«Они не хотели оставаться там, но и уезжать опасались», – объяснил Бен Бейли, сотрудник «Миссии», вызволявший Кристофа и Радукана с судна. В подобных ситуациях людей сбивает с толку финансовый вопрос. Каждый из румын заплатил более $1000 агентству по найму, чтобы устроиться на «Дона либерта». Самовольно покинуть судно означало упустить шансы вернуть это вложение и получить обещанную зарплату. Действуя без разрешения судовладельца, моряк рискует попасть в черные списки и никогда не быть нанятым.
Через пять месяцев Кристоф сдался. Сломило его известие о том, что детей исключили из школы, поскольку он не внес плату за обучение. А Радукан узнал, что его жена вынуждена просить милостыню. Оба отправились на самолете в Румынию за счет «Миссии для мореплавателей».
Из конкретного случая с двумя моряками вытекает большой вопрос общего характера. Как получилось, что столь распространенная проблема практически не попадает в поле зрения общественности? Один из ответов заключается в том, что хищение заработной платы и отказ судовладельцев от ответственности за судьбы моряков, брошенных в чужих странах, принято считать преступной халатностью. И независимо от того, насколько умышленны такие злоупотребления и рассчитанной или случайной является проявляющаяся в них жестокость, они рассматриваются как преступления по неосторожности, которые на первый взгляд кажутся менее злостными. О случаях халатности, как правило, не кричат, а говорят шепотом, и общество, ожидающее увидеть отъявленного злодея, обнаруживает на его месте равнодушное ничтожество. Последствия такого пренебрежения обычно проявляются медленно и совсем не там, где случилось несчастье. К сожалению, старая репортерская поговорка «Кровь привлекает публику» по-прежнему верна, но верно и обратное – чем чаще случаются подобные трагедии, тем меньше их считают уже не трагедиями, а историями, достойными упоминания.
Это досадное явление отчетливо проявлялось в моей работе. Большую часть времени я посвящал расследованию эффектных происшествий – убийств, снятых на камеру, закованных в кандалы на кораблях рабочих, изнасилований на борту, – а не «хронических» преступлений, от которых страдало куда больше народу, например брошенных в чужих краях моряков с судов «София», «Сипол уан» и «Дона либерта». Действительно, сомалийский пират с гранатометом на плече выглядит куда более эффектно, чем безликий безымянный бюрократ в просторном кабинете, который вдруг перестает отвечать на электронные письма и отключает свой мобильник.

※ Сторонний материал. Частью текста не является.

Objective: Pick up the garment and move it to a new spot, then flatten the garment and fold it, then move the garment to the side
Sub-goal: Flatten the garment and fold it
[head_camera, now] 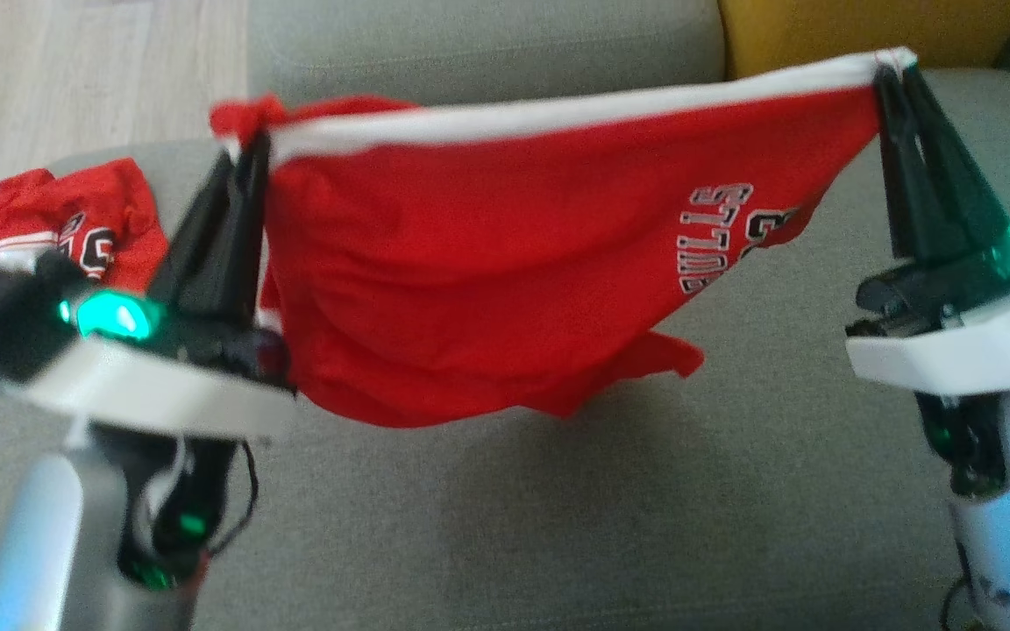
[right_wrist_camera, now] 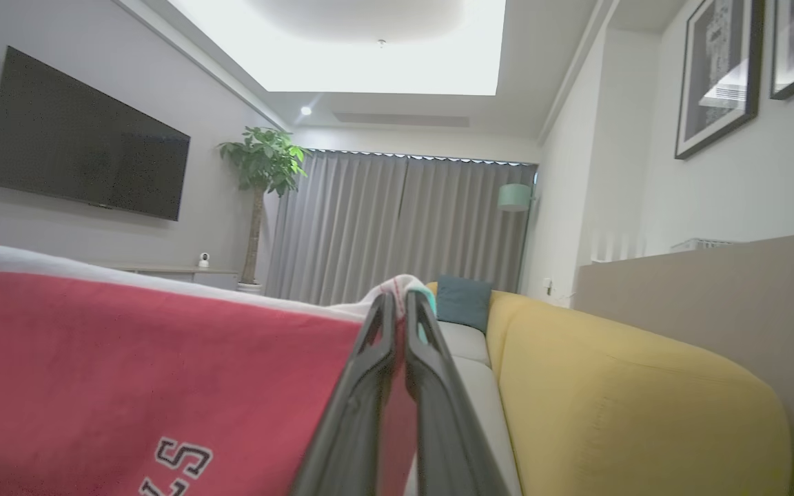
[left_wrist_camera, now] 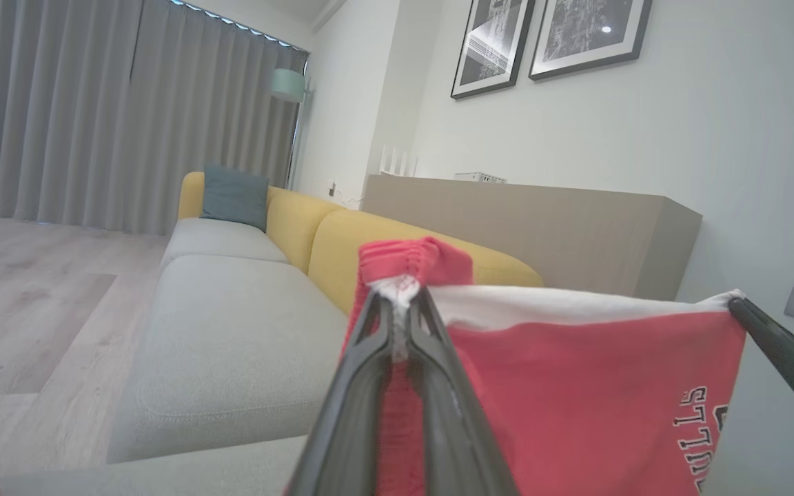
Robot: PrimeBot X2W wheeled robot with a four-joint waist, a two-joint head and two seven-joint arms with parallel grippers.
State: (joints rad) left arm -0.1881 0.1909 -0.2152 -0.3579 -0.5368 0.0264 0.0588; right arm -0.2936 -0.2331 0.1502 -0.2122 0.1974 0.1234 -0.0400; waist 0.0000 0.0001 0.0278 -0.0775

В обоих случаях люди, оставшиеся на судне, становятся заложниками.
В Объединенные Арабские Эмираты я отправился, чтобы поговорить с Полом Бертом, священником англиканской церкви и региональным директором «Миссии для мореплавателей». На стомильном отрезке береговой линии между Дубаем и северной оконечностью Аравийского полуострова расположено около десятка портов – и таких крупных, как Джебель-Али, обслуживающих в основном большие контейнеровозы, и относительно мелких, таких как Порт-Рашид, где чаще можно увидеть буксиры и суда снабжения. В средней части этого отрезка побережья расположены несколько портов с большими причалами, но низкими ценами. Они идеально подходят для тех компаний, чьи дела идут не лучшим образом, или тех, что хотят избежать строгого надзора. Именно такими были порты Аджман и Шарджа-Хамрия, где отцу Берту приходилось бывать чаще всего.
В этих портах с незначительными вариациями повторялась одна и та же история[225]
. Брошенные в водной пустыне люди обычно находились на судне, которое официально считалось стоящим в порту, хотя в действительности с берега его можно было только увидеть – судно стояло на якоре в нескольких милях от суши. Например, на «Фалконе», который вез дизельное топливо в Йемен, остались пятеро моряков – из Судана, Эритреи и Филиппин; их бросили после того, как судно было продано новому владельцу, а тот отказался принять на себя долг по невыплаченной заработной плате за девять месяцев. Пока люди находились в этом заточении, срок действия их профессиональных сертификатов истек, что усугубило положение. Деньги на сотовую связь кончились, и они лишились контактов с семьями. «Мы всего лишь хотим вернуться домой», – говорил капитан. Почти все они были глубоко религиозными. В разговорах со мною они часто упоминали Божью волю. Загробная жизнь была для них не отвлеченной идеей, а неизбежным будущим, и ад (каким бы словом он ни назывался) существовал здесь и сейчас.